Python CUDA operations on matrices not working with scalars

Per element CUDA operations such as cv::cuda::divide or cv::cuda::multiply in C++ can be applied to a matrix-matrix input as well as to a matrix-scalar input.
In fact, the following C++ code compiles flawlessly:

cv::Mat test;
cv::cuda::GpuMat cu_test(4, 4, CV_8UC1, 16);
cu_test.download(test);
std::cout << test << std::endl;
cv::cuda::divide(cu_test, 2, cu_test);
cu_test.download(test);
std::cout << test << std::endl;

And as expected outputs:

[ 16,  16,  16,  16;
  16,  16,  16,  16;
  16,  16,  16,  16;
  16,  16,  16,  16]
[  8,   8,   8,   8;
   8,   8,   8,   8;
   8,   8,   8,   8;
   8,   8,   8,   8]

On the other hand, the same logic doesn’t work in Python.
For example, the Python equivalent of the above C++ code:

cu_test = cv2.cuda_GpuMat(4, 4, cv2.CV_8UC1, 16)
test = cu_test.download()
print(test)
cu_test = cv2.cuda.divide(cu_test, 2)
test = cu_test.download()
print(test)

Fails as at cv2.cuda.divide:

[[16 16 16 16]
 [16 16 16 16]
 [16 16 16 16]
 [16 16 16 16]]
Traceback (most recent call last):
  File "test.py", line 7, in <module>
    cu_test = cv2.cuda.divide(cu_test, 2)
cv2.error: OpenCV(4.10.0) :-1: error: (-5:Bad argument) in function 'divide'
> Overload resolution failed:
>  - src1 is not a numpy array, neither a scalar
>  - Expected Ptr<cv::cuda::GpuMat> for argument 'src2'
>  - Expected Ptr<cv::UMat> for argument 'src1'

According to help(cv2.cuda.divide) a matrix-scalar division is supposed to work:

divide(...)
    divide(src1, src2[, dst[, scale[, dtype[, stream]]]]) -> dst
    .   @brief Computes a matrix-matrix or matrix-scalar division.
    .   
    .   @param src1 First source matrix or a scalar.
    .   @param src2 Second source matrix or scalar.
    .   @param dst Destination matrix that has the same size and number of channels as the input array(s).
    .   The depth is defined by dtype or src1 depth.
    .   @param scale Optional scale factor.
    .   @param dtype Optional depth of the output array.
    .   @param stream Stream for the asynchronous version.
    .   
    .   This function, in contrast to divide, uses a round-down rounding mode.
    .   
    .   @sa divide

Is there anything I’m missing on how to provide the scalar as a proper scalar to cv2.cuda.divide?

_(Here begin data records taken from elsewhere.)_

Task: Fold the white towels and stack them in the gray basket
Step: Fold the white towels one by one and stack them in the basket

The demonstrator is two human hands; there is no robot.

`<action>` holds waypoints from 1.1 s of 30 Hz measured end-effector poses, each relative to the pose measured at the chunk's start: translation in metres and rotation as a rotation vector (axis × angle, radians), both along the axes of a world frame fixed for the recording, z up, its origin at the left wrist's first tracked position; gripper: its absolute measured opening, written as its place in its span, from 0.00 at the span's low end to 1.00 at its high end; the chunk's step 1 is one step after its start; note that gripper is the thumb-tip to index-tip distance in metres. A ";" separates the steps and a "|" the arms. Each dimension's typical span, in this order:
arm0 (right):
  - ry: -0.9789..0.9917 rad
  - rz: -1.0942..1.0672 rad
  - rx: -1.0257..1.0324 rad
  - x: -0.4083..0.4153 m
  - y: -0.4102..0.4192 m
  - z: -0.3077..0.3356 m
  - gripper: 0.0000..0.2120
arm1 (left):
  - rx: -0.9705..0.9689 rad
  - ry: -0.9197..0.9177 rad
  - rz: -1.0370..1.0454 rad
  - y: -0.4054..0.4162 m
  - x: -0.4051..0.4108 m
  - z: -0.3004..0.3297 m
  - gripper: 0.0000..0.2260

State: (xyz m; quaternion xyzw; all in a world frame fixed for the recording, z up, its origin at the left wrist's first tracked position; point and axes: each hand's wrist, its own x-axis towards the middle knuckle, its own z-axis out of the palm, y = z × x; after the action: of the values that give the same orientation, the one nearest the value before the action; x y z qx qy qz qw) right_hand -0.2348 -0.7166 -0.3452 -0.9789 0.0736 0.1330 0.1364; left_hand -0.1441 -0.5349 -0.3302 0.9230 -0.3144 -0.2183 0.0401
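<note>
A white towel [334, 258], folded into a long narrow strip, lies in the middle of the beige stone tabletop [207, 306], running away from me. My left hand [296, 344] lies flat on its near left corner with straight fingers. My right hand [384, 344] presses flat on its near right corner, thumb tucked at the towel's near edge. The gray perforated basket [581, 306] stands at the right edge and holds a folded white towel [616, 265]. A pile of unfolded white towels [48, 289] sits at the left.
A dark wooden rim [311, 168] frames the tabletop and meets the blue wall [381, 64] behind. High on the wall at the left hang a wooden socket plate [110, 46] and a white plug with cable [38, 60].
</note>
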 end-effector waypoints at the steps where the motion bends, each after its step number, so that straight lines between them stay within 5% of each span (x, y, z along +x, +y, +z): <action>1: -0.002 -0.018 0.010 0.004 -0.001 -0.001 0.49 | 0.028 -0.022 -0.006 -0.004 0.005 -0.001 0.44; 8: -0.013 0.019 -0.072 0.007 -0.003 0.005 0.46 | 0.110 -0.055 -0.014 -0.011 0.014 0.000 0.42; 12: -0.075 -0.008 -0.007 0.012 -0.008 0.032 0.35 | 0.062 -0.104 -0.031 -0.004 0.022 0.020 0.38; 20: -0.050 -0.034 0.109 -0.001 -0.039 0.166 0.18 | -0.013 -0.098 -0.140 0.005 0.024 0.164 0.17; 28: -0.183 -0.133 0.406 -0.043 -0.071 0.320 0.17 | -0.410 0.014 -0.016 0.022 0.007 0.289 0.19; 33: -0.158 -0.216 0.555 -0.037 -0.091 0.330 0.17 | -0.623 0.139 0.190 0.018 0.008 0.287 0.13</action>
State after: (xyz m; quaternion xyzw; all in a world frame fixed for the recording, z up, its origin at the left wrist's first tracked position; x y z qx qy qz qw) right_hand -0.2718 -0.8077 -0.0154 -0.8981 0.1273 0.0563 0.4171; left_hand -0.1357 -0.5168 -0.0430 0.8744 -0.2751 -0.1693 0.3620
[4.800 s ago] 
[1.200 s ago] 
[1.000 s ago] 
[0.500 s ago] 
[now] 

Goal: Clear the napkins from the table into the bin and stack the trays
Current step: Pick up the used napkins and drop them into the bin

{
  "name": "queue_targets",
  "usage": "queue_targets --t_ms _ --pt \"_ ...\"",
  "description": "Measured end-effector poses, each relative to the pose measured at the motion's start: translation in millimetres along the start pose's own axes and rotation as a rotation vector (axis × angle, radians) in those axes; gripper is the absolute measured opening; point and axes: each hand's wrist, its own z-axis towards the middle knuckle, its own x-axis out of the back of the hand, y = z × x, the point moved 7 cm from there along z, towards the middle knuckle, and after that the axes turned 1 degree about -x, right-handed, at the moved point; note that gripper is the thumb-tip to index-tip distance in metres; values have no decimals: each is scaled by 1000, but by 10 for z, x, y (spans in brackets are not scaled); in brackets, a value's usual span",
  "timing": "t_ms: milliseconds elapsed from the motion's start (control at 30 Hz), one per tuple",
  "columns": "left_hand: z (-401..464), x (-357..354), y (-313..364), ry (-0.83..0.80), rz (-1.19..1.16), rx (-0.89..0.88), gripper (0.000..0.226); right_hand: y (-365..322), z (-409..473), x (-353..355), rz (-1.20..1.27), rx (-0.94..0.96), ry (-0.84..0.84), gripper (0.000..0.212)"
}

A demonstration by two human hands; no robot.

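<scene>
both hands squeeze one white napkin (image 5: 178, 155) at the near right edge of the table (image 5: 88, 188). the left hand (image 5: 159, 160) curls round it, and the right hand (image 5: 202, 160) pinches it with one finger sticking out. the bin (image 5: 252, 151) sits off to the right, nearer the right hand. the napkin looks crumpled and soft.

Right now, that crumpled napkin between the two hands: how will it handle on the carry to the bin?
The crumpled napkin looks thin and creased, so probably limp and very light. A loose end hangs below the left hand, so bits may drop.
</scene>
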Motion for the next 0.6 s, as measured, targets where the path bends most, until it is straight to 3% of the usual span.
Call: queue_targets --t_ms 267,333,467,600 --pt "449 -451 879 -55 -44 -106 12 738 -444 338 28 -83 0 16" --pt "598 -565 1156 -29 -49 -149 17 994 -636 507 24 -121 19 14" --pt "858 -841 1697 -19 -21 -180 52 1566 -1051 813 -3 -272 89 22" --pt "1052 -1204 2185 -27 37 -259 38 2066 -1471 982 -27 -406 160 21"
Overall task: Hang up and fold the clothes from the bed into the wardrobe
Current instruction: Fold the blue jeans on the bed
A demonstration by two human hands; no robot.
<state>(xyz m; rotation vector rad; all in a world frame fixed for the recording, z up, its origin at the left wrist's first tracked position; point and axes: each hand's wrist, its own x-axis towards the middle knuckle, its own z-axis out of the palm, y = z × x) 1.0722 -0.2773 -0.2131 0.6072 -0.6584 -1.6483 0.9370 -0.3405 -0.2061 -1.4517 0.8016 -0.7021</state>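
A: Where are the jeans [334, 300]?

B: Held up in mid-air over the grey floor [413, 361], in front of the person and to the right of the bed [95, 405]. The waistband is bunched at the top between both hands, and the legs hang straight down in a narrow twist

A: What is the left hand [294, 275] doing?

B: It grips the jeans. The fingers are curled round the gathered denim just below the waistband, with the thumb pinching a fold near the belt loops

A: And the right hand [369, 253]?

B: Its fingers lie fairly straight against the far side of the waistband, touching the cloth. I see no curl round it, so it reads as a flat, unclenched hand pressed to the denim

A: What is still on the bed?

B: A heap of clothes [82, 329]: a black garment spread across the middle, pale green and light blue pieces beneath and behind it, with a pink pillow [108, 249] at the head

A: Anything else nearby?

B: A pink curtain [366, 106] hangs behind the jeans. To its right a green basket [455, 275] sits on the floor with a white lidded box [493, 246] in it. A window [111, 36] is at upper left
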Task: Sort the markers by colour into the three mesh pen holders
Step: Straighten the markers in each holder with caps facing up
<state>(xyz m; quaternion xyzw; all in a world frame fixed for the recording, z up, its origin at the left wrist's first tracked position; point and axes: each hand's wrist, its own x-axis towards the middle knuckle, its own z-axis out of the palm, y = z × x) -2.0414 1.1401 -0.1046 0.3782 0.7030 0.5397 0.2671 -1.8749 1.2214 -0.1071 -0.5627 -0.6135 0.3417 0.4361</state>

Please note that I could get around this issue using a constant matrix that acts as the scalar:

cu_test = cv2.cuda_GpuMat(4, 4, cv2.CV_8UC1, 16)
cu_fake_scalar = cv2.cuda_GpuMat(4, 4, cv2.CV_8UC1, 2)
cu_test = cv2.cuda.divide(cu_test, cu_fake_scalar)

However it seems inefficient when working with high resolution images.

I tested with Python 3.6.9 and OpenCV versions 4.5.4 and also 4.10.0.

Thanks in advance!
Massimo

All the functions which use a scalar in cudaarithm look like they need additional overloads. I’ll post a fix tomorrow.

2 Likes

I haven’t had chance to submit a PR but the fix for divide is just a one liner. Add

CV_EXPORTS_W void inline divideWithScalar(InputArray src1, Scalar src2, OutputArray dst, double scale = 1, int dtype = -1, Stream& stream = Stream::Null()) {
    divide(src1, src2, dst, scale, dtype, stream);
}

underneath the existing defininition for divide

Then you can call divideWithScalar instead of divide, see below.

cu_test = cv2.cuda_GpuMat(4, 4, cv2.CV_8UC1, 16)
test = cu_test.download()
print(test)
cu_test = cv2.cuda.divideScalar(cu_test, 2)
test = cu_test.download()
print(test)

For full fix see

1 Like

PR submited `cudaarithm`: fix python bindings for binary ops involving scalars by cudawarped · Pull Request #3815 · opencv/opencv_contrib · GitHub

1 Like